- What to work on:
After locating the line with "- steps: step" in the data that follows, return it and every later line exactly, up to and including the line with "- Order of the".
--------------------------------------------------
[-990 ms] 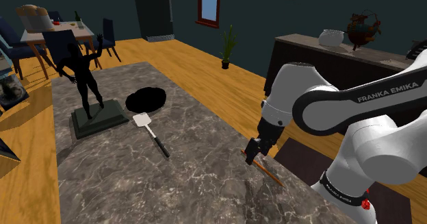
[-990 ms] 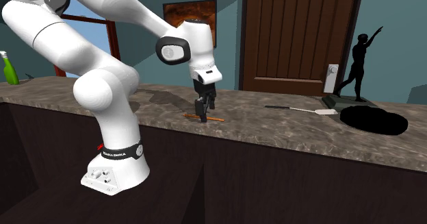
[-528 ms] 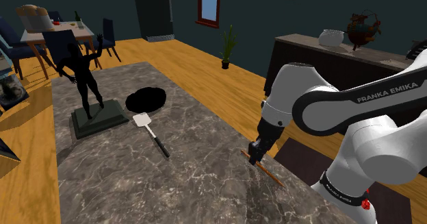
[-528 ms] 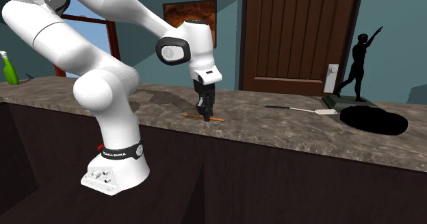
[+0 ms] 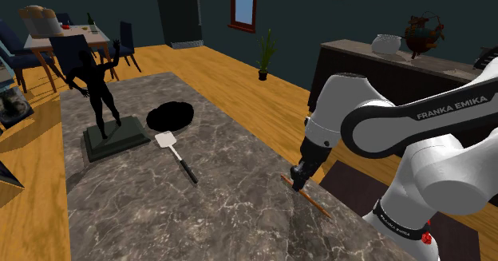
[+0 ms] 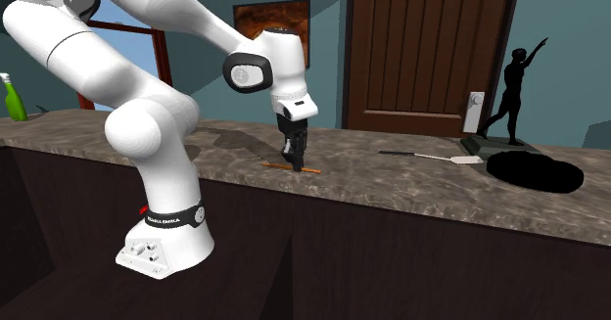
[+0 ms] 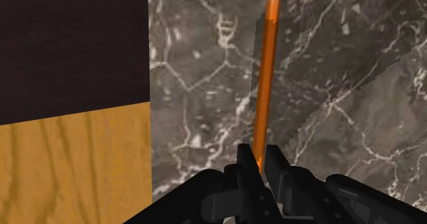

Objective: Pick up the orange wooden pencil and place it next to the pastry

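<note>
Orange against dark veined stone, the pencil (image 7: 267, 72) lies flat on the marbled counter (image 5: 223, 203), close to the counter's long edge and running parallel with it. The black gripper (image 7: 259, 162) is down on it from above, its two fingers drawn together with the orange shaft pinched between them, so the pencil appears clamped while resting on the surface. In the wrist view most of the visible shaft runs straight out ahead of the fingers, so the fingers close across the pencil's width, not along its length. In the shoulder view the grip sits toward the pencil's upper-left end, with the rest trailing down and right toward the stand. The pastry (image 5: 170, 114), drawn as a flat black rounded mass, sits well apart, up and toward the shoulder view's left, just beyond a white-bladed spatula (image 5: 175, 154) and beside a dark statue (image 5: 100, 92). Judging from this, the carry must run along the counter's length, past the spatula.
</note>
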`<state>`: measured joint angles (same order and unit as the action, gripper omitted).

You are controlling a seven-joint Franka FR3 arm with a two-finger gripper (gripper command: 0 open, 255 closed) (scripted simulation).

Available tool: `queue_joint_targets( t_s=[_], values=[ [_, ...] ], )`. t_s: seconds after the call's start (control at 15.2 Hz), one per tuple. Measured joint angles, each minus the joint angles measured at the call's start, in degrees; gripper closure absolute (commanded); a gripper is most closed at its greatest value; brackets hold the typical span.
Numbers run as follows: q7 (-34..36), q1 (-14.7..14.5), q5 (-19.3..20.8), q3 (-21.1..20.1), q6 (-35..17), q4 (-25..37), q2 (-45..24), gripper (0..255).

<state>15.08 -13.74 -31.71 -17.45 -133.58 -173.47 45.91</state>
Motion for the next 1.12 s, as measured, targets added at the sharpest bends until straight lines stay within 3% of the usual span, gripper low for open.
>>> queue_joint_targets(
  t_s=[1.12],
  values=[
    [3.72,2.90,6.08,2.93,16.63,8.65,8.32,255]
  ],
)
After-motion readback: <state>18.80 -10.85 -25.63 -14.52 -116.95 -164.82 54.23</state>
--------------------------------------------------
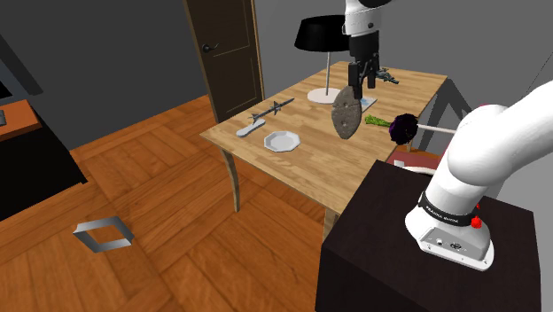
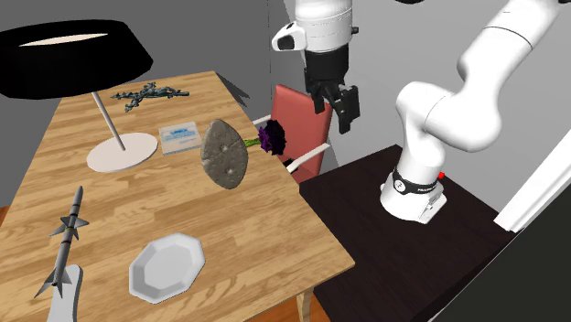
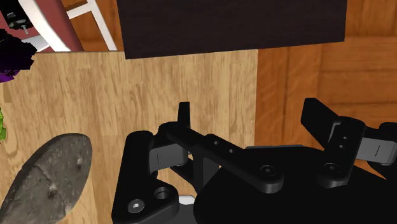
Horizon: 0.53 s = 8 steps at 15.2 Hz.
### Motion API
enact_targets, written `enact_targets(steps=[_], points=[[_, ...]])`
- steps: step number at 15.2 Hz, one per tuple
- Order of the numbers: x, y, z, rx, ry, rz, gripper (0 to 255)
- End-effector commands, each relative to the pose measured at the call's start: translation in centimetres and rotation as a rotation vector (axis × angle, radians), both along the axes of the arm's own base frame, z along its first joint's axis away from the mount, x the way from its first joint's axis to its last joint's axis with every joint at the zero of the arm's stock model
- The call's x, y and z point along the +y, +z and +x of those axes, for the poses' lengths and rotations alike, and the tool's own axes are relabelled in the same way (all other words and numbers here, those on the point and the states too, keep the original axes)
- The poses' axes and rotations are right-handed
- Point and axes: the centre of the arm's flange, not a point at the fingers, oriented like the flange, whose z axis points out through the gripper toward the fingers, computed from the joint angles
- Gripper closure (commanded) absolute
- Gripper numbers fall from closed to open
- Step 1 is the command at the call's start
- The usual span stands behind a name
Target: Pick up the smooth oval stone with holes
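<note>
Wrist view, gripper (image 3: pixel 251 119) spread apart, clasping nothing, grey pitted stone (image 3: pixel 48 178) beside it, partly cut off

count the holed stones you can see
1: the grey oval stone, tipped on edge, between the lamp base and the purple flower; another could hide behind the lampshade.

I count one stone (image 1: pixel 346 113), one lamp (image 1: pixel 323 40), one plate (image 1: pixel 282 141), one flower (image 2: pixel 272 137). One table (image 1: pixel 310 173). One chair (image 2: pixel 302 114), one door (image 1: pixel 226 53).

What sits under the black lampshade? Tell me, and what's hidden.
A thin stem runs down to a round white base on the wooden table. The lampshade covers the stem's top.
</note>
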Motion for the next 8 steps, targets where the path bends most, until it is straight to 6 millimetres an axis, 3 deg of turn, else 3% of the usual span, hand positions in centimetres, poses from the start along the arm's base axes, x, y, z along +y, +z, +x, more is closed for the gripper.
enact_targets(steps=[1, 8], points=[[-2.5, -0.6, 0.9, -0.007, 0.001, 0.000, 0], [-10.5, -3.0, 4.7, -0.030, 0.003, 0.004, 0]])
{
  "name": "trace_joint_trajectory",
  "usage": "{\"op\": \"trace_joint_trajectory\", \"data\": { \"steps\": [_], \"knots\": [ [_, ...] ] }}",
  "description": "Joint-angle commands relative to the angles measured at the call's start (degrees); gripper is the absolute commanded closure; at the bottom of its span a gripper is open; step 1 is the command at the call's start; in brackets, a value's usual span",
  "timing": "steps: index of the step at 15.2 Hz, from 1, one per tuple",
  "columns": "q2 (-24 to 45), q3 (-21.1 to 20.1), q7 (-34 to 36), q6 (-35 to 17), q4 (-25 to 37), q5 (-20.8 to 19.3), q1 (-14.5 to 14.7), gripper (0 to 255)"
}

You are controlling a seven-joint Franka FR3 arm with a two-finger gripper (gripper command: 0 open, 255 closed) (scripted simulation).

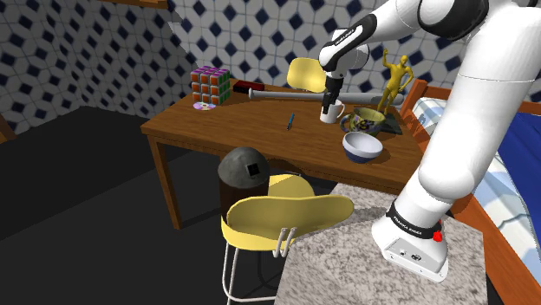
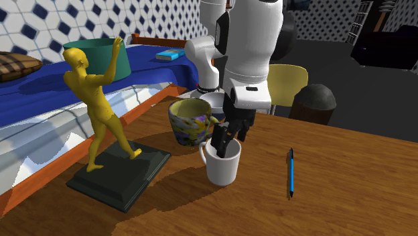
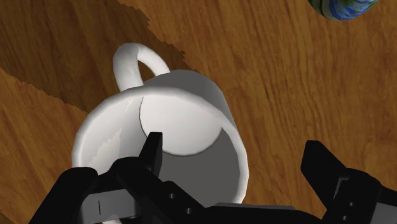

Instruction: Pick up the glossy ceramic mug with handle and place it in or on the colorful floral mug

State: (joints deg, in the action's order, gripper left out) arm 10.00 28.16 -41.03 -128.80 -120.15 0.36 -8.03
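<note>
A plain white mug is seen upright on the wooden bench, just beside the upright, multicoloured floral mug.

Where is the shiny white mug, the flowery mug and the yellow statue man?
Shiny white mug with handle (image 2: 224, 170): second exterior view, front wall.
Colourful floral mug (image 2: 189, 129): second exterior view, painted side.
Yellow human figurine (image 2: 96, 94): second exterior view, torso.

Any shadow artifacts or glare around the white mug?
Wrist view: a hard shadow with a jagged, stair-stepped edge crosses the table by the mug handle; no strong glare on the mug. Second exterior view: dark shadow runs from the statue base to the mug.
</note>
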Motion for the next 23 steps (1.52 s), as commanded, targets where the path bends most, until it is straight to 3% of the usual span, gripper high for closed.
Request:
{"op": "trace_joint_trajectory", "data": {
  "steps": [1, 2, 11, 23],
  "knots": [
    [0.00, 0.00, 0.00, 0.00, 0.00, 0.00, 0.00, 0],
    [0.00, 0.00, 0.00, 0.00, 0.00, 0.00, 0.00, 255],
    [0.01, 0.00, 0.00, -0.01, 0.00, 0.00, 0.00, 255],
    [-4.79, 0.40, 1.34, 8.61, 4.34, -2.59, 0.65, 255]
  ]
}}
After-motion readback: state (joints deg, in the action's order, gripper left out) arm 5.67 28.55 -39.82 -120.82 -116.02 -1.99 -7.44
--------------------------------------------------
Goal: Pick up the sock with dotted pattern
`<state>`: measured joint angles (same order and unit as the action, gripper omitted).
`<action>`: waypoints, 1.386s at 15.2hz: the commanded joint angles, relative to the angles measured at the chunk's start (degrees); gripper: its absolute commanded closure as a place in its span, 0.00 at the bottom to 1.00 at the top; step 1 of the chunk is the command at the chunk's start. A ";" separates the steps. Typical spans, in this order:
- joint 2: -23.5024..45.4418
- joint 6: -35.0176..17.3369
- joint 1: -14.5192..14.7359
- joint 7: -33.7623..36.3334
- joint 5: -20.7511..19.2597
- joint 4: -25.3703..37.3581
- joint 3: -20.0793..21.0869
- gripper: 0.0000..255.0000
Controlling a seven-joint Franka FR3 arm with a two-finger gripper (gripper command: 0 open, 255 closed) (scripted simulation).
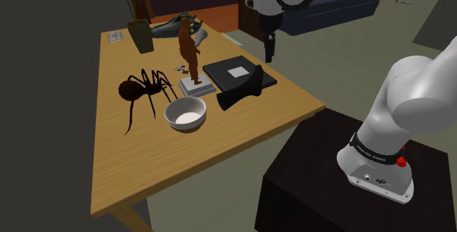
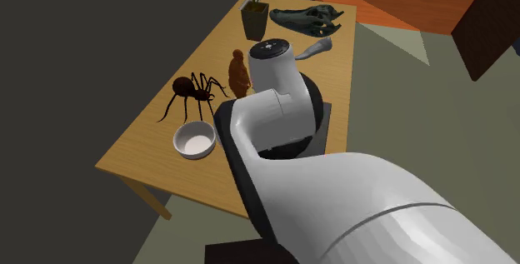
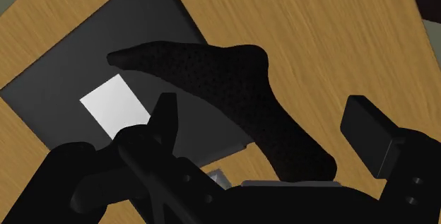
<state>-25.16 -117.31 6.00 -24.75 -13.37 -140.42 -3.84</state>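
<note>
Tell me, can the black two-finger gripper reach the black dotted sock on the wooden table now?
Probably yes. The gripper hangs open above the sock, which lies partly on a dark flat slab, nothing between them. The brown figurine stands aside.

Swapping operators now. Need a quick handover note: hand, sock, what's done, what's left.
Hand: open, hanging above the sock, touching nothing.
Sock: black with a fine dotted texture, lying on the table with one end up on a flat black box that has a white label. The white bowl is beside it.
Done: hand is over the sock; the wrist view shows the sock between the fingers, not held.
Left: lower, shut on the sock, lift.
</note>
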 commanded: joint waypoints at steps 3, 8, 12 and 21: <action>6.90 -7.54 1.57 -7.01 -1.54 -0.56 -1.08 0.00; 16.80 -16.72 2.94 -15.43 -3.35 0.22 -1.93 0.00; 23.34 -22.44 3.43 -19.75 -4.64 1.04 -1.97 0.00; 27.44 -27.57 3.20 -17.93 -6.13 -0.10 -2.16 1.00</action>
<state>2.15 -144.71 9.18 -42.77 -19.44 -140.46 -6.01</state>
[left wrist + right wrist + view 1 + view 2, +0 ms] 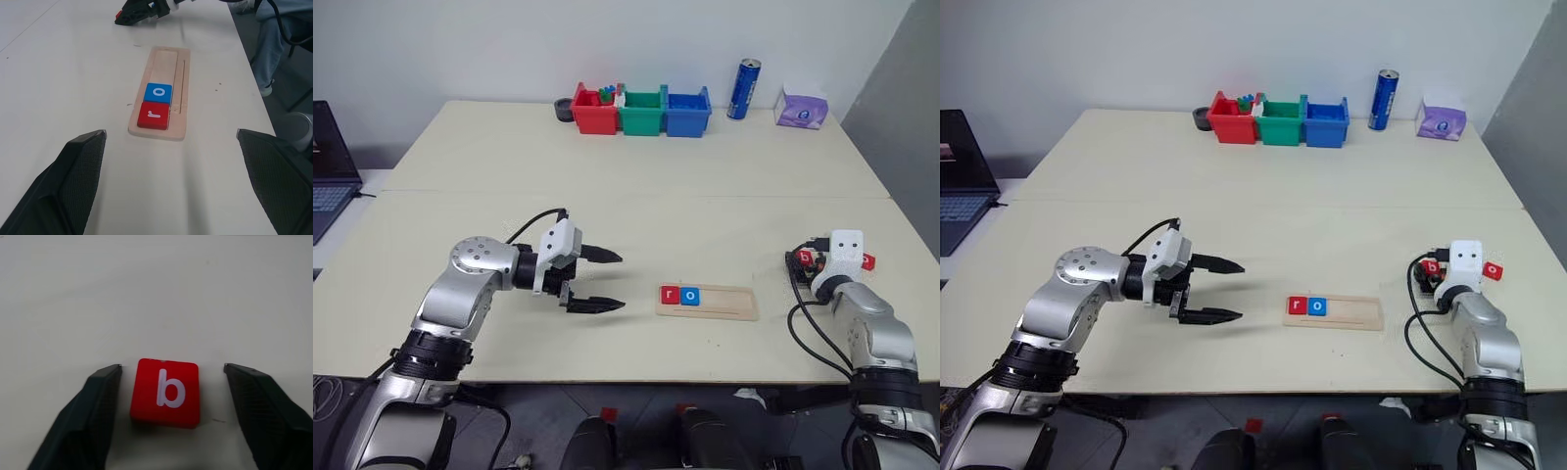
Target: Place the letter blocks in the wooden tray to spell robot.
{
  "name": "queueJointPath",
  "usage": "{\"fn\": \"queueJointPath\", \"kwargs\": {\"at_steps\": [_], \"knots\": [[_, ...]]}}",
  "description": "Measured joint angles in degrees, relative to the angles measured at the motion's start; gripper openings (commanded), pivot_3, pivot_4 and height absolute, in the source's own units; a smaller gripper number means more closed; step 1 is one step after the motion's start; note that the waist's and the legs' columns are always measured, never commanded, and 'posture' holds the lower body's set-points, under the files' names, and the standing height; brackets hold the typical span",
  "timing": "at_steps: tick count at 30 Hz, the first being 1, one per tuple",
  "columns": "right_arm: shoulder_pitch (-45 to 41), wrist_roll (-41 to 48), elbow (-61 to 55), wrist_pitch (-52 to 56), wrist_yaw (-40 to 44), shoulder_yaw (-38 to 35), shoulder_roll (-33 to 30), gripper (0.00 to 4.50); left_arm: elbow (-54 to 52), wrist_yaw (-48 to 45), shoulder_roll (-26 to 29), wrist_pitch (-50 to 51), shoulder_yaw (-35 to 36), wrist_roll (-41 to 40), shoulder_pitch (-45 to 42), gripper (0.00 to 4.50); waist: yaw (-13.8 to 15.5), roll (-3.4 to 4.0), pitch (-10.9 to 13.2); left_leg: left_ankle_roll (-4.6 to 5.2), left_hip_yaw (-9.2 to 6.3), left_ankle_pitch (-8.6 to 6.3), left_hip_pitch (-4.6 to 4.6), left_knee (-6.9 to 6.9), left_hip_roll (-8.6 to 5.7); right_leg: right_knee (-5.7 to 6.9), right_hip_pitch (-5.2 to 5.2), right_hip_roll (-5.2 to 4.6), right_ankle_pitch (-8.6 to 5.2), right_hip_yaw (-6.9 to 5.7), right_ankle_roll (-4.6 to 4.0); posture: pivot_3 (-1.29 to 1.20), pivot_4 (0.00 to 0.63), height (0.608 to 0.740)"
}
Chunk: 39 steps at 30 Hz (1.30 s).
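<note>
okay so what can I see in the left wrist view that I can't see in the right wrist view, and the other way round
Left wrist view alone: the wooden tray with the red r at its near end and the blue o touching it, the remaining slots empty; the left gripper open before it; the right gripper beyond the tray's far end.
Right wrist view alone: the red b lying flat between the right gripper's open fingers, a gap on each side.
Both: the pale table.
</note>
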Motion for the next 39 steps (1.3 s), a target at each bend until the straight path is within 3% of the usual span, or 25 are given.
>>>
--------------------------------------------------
- Answer space:
- steps: step number at 15.2 Hz, one per tuple
- Order of the numbers: x, y, z, rx, ry, rz, gripper (0 to 255)

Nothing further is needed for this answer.